After Rios Montt successfully challenged Judge Valdes’ recusal in the case on the day the scheduled trial was due to start, the civil parties to the case – representing the victims – appealed this ruling. The defense challenge to Judge Valdes was grounded in the fact that she had written a thesis entitled, Criteria for a Better Application of the Crime of Genocide. The civil parties, in their appeal, argued that Judge Valdes’ thesis was an academic treatise and does not constitute a prior opinion in the case before her. They argued that accepting a recusal on this ground would create a dangerous precedent as a judge’s specialization in a specific area of the law could be an obstacle for them to hear cases in that area.
They also argued that the action was not presented on time. Guatemalan law requires that parties have five days to present a request for the recusal of a judge from the date the court is constituted and the opening of the trial is scheduled—in this case, that was November 2013; the defense challenge was in December 2014. The defense attorneys previously made public comments about the thesis, demonstrating that they knew of its existence.
For their part, the civil parties have also sought to recuse the President of the Appellate Chamber, Judge Anabella Esmeralda Cardona, from hearing their challenge, on the ground that she has recently participated in lectures presented by the military. No decision has been made on the challenge to Judge Valdes’ recusal, or the requested recusal of the appellate court judge.
Spanish Embassy Reparations
The court that heard the Spanish embassy case has now also resolved the question of reparations.

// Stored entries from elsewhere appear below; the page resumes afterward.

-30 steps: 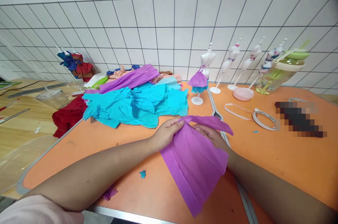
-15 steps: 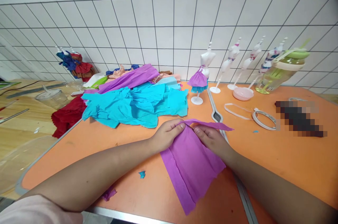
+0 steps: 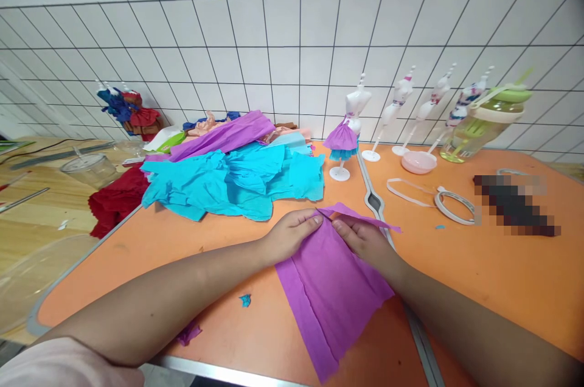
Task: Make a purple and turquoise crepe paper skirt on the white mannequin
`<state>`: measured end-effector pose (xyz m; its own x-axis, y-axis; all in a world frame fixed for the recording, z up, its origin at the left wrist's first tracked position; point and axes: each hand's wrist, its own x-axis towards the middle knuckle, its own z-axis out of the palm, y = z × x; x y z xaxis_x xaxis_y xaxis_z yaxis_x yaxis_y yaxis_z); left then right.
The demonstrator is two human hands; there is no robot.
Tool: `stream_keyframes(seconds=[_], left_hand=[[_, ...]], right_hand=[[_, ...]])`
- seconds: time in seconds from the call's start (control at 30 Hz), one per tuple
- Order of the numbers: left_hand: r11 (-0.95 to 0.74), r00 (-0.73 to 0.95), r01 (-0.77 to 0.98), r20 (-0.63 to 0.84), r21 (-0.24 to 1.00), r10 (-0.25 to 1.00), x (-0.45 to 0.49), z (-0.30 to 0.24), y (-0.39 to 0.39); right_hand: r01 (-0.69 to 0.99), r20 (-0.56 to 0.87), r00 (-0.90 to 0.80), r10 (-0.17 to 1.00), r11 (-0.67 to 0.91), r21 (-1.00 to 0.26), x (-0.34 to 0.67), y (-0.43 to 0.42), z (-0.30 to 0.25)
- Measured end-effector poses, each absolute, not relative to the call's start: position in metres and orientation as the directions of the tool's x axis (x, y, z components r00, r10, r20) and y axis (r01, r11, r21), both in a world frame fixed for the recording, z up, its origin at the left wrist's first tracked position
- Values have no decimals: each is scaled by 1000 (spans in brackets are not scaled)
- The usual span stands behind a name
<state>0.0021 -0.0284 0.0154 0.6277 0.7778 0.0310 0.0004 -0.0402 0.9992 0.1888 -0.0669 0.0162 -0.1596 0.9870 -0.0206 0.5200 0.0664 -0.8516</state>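
Observation:
A sheet of purple crepe paper (image 3: 331, 292) lies on the orange table (image 3: 479, 277) in front of me. My left hand (image 3: 292, 233) pinches its top edge from the left. My right hand (image 3: 360, 238) pinches the same edge from the right, fingertips nearly touching. A narrow purple strip (image 3: 360, 216) trails from the top edge toward the right. Both hands are closed on the paper.
A heap of blue crepe paper (image 3: 237, 180) with purple (image 3: 228, 134) and red (image 3: 116, 198) pieces lies at the back left. A small mannequin in a purple skirt (image 3: 347, 131) and bare mannequins (image 3: 401, 101) stand by the wire grid. Tape roll (image 3: 454, 204), pink dish (image 3: 418, 162), green bottle (image 3: 488, 122) at right.
The purple sheet has been drawn slightly up and toward my hands, its lower edge shifting. My fingertips have closed in together on the top edge. Other items have stayed put.

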Motion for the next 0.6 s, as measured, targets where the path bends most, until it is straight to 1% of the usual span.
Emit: stream_keyframes(seconds=[0.1, 0.17, 0.27, 0.33, 0.4, 0.47, 0.5, 0.53, 0.57, 0.6], left_hand=[[-61, 637, 31, 27, 998, 771, 1, 15, -28], [-94, 641, 81, 20, 992, 767, 1, 12, -26], [-173, 644, 260, -37, 950, 764, 0, 10, -21], [-252, 631, 422, -83, 871, 771, -2, 13, -17], [-361, 610, 579, -94, 731, 787, -8, 21, -13], [-464, 600, 727, -139, 506, 788, -18, 34, -8], [-498, 591, 785, -201, 369, 781, -25, 40, -6], [-525, 573, 819, -284, 233, 768, -31, 46, -4], [-537, 544, 834, -342, 123, 766, -37, 52, -2], [-527, 502, 849, -374, 40, 780, -42, 56, -1]], right_hand=[[506, -4, -186, 983, 92, -858, 189, -67, 18], [492, -14, -202, 979, 89, -866, 188, -67, 19], [503, -55, -185, 981, 47, -863, 189, -66, 17], [506, -95, -186, 978, 12, -862, 191, -64, 13], [492, -152, -204, 967, -33, -870, 194, -63, 9], [468, -263, -238, 935, -127, -875, 197, -66, 9], [465, -341, -273, 900, -187, -865, 199, -68, 11], [476, -420, -329, 846, -236, -847, 200, -72, 15], [499, -489, -410, 770, -259, -827, 202, -76, 20], [528, -534, -504, 679, -247, -813, 204, -80, 27]])
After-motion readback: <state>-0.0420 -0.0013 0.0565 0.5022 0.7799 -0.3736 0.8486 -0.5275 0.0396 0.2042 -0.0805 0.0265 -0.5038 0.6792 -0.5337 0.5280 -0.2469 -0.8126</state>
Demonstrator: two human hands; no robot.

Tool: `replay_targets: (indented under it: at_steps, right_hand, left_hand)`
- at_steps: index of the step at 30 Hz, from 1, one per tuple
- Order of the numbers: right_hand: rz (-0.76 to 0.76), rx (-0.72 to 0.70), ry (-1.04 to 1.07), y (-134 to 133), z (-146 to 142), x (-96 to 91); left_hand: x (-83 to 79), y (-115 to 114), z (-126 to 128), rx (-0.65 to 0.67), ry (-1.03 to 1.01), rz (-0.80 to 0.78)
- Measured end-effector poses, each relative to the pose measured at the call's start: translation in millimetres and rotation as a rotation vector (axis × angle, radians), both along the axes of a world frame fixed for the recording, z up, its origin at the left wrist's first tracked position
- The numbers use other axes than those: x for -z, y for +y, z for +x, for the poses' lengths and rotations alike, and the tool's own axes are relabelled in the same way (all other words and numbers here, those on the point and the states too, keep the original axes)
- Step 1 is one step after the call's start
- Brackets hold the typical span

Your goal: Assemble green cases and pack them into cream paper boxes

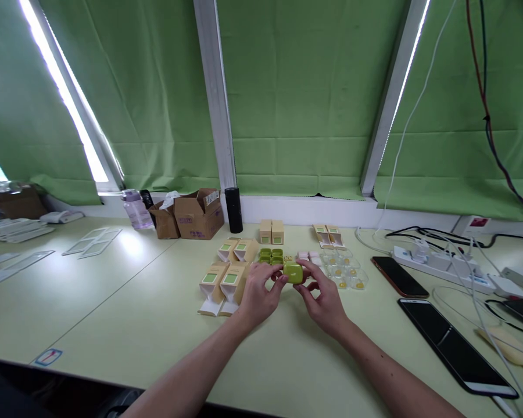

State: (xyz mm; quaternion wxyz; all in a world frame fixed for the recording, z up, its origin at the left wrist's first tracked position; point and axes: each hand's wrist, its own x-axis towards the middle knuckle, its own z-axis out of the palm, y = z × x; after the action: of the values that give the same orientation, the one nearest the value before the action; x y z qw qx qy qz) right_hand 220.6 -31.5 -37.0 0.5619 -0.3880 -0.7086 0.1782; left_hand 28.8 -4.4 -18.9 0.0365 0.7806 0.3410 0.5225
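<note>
A small glossy green rounded case is held up over the table between both hands. Thumb and fingers of my left hand pinch its left side, while my right hand grips the right side. Just behind sit several green open square containers, small yellowish pieces and pale pink pieces, partly hidden by my fingers. Left of my left hand stand open beige cartons with green labels. Clear plastic trays with yellow bits lie right of the pink pieces.
Two closed beige cartons and two flatter ones stand farther back. A black bottle, brown boxes and a purple bottle line the wall. Two phones and a power strip with cables lie right.
</note>
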Motion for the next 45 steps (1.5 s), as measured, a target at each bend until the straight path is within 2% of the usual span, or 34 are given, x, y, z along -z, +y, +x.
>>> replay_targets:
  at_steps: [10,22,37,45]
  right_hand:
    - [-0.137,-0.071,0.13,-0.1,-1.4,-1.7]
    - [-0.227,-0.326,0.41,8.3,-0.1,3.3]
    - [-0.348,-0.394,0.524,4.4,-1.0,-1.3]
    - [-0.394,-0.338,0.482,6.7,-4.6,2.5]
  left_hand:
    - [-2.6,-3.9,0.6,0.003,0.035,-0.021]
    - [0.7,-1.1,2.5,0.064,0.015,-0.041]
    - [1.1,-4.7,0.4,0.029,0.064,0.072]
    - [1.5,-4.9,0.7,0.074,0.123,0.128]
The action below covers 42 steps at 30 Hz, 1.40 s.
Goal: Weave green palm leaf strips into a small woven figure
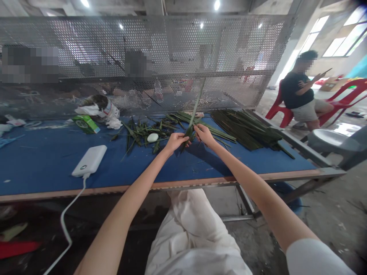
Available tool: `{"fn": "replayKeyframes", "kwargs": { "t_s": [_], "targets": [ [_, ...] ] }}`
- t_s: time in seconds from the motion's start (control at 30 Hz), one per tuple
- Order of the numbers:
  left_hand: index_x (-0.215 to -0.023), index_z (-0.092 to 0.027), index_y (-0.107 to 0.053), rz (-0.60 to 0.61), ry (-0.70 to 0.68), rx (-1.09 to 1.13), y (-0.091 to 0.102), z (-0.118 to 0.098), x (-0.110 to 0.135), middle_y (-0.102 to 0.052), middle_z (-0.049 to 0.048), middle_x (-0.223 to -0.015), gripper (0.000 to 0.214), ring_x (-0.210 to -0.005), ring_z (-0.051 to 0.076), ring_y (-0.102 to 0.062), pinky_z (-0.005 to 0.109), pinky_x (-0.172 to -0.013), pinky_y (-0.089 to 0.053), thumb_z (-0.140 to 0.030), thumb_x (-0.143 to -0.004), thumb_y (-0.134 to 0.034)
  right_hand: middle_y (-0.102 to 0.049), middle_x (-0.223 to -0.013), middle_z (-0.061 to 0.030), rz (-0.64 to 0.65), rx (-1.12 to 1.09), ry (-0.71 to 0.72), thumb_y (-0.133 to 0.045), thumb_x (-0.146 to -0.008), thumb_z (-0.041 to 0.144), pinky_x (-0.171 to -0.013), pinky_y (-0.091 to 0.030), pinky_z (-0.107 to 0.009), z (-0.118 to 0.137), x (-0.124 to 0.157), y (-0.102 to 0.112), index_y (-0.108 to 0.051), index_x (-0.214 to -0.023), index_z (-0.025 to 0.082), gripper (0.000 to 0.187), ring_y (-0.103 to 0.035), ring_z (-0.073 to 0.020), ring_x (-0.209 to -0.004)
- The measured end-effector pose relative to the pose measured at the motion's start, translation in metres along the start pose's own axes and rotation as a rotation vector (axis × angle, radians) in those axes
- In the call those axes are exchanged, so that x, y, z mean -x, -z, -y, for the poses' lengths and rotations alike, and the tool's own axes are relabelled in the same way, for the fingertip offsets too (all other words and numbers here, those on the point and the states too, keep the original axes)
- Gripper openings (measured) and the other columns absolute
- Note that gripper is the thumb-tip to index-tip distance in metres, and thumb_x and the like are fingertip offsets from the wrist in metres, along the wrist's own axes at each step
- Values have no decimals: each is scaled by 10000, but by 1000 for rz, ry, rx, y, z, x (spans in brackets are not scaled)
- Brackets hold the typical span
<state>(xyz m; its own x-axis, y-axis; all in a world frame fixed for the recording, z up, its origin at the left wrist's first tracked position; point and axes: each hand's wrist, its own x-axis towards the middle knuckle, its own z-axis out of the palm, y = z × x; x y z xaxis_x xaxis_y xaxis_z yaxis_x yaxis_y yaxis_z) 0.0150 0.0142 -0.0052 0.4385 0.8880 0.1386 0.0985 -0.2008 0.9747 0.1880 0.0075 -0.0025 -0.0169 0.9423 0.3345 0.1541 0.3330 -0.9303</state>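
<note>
My left hand (175, 142) and my right hand (204, 135) meet above the blue work table (46, 168), pinching a long green palm-like leaf (195, 107) that stands up between them. Its lower part is folded or bunched (187, 133) between my fingers, though the exact shape is partly hidden. A loose heap of cut leaves (145, 133) lies just left of my hands, with a white egg-shaped object (153, 138) on it. To the right lies a stack of long dark green leaf strips (246, 129).
A white power bank (90, 160) with a white cable hanging over the table's front edge sits at left. Behind it are a green box (86, 124) and crumpled white plastic (99, 109). A perforated metal screen (143, 46) rises behind the table. Beyond, a person (296, 89) sits on a red chair.
</note>
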Motion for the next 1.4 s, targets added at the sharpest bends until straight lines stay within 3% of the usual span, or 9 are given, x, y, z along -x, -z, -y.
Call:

On January 19, the high-risk court convicted Pedro Garcia Arredondo, former head of a Special Investigations Unit called “Command 6” of the now-defunct National Police, of homicide, attempted homicide, and crimes against humanity for his responsibility in the 1980 Spanish embassy fire that killed 37 indigenous and student protestors, diplomats, and visitors.
On January 22, following a hearing, the same court ordered Arredondo to pay 9 million quetzals (approximately $1.2 million) to the victims’ families in reparations, to be divided among the families of six of the victims: Rigoberta Menchu and her siblings, who lost their father Vincente Menchu; Sergio Vi, who also lost his father Gaspar Vi Vi; Rodolfo Anleu, whose mother, Maria Lucrecia Rivas, was employed at the Spanish embassy and died in the fire; Agustina Xitumul, whose husband Francisco Chen was one of the indigenous protesters who occupied the embassy; and Rafael Gonzalez and Juan Lopez Camaja, who both respectively lost a brother and a father in the massacre.
In a majority decision, the court denied the civil parties’ petition to consider the State as jointly and severally responsible as it was not a party in the process. As a result, the effective execution of the reparation is unlikely.
The court also rejected the other petitions from the civil parties, such as a public apology from the current President, Interior Ministry and General Director of the National Civil Police; the construction of a human rights study center; and the production of a documentary.
Sepur Zarco Sexual Slavery Case
In the Sepur Zarco case, challenging the sexual abuse of women and girls on a military installation during the war, an appellate court rejected the petition for the recusal of Judge Miguel Angel Galvez, the investigative trial judge. This clears one obstacle for the advancement of the case. The defendants are also challenging what they allege are variations in the indictment from its initial version, and this question remains unresolved.